Lamborghini Aventador Coupe (2011-2022) interior, tech and comfort
The Aventador can intimidate on first acquaintance. It has a racecar-like seating position, a dramatically raked windscreen, poor rear visibility and rather scatter-gun controls, which can bewilder the uninitiated; the engine start button, for instance, is accessed by flipping up a bright red, fighter-jet-style toggle switch.
The gearshifts can either be taken care of automatically or activated manually via shift paddles either side of the steering wheel, but you’ll need to press a button on the centre console to select reverse, and pull the right-hand shift paddle to get back to first gear. It feels a bit fiddly at first, and can add to the stress of a three-point turn.
But the large mirrors and reversing camera do help, and the Aventador is less physically demanding to drive than initial impressions suggest: the steering is quite light, the seats are acceptably comfortable (in the case of the S) and it’s easy to quickly feel at home.

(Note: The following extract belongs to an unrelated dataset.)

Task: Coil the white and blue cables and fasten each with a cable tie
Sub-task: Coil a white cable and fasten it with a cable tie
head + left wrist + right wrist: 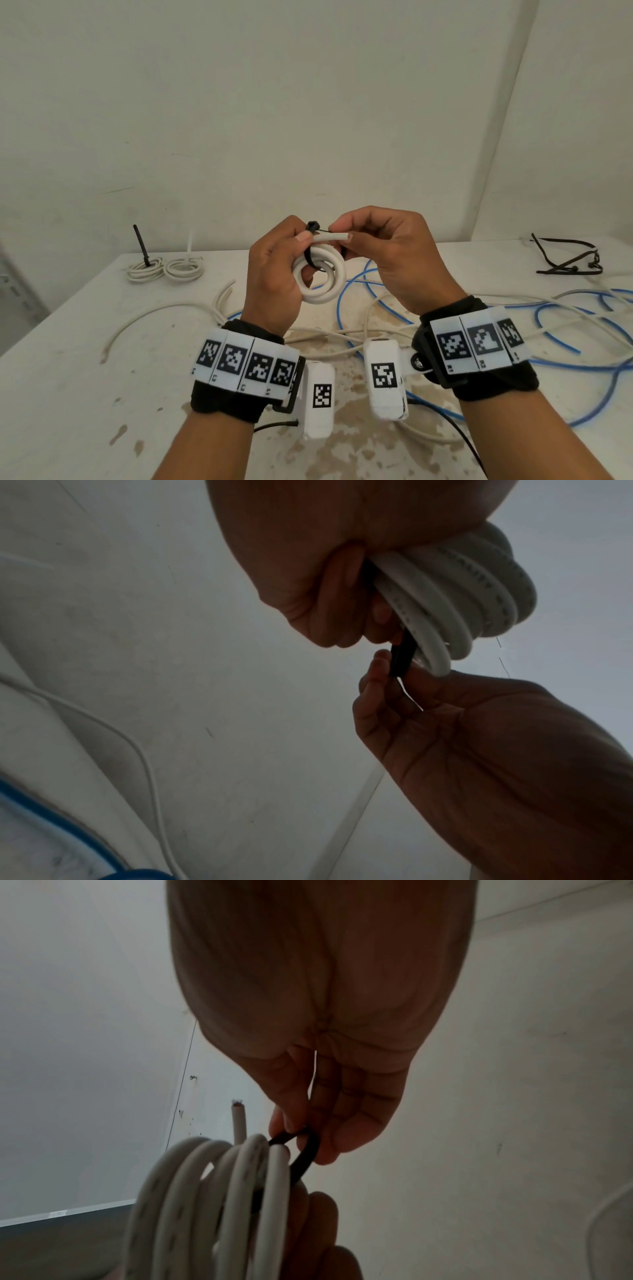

The infotainment is shared with Audi, with functions on the central screen adjusted via a rotary controller and by buttons clearly borrowed from the German manufacturer. The shared hardware does detract from the specialness of the Aventador’s cabin, and yet the infotainment system still lags behind the best equipment fitted to the latest TT.
But the Aventador interior also feels very radical and alien in a way that evokes the idiosyncratic supercars of years gone by. It’s hard not to like it for that, and you soon learn its quirks.
When it was first launched, the Aventador suspension was unnecessarily harsh. While the chassis is still firm, it’s now impressively compliant for such a driver-focused machine, both on S and SV versions. The SV deserves particular praise, its highly expensive Ohlins shock absorbers delivering exceptional composure on a racetrack, with surprising comfort on the road.
It’s a shame, then, that the SV’s sports seats are so uncomfortably firm, feeling much like wooden structures thinly upholstered in Alcantara. The seats in the S are far more forgiving, yet still supportive. It’s designed to be the more usable road car, and it is.
Firm suspension, huge tyres and a rigid carbon fibre structure does mean a decent amount of road noise makes its way through to the cabin, especially the stripped-out SV model. But mostly, it’s the noise of that roaring V12 that shouts loudest. Owners are unlikely to complain about that and, really, you could cover hundreds of high-speed miles in the Aventador without the novelty wearing thin, especially if you’re driving the S.
More likely, using the Aventador around town will be more tiresome. You need a certain athleticism to jump in and out of its low-slung cockpit, and its gearbox and limited rear-visibility don’t make reversing the easiest exercise – thank goodness for the standard reversing camera.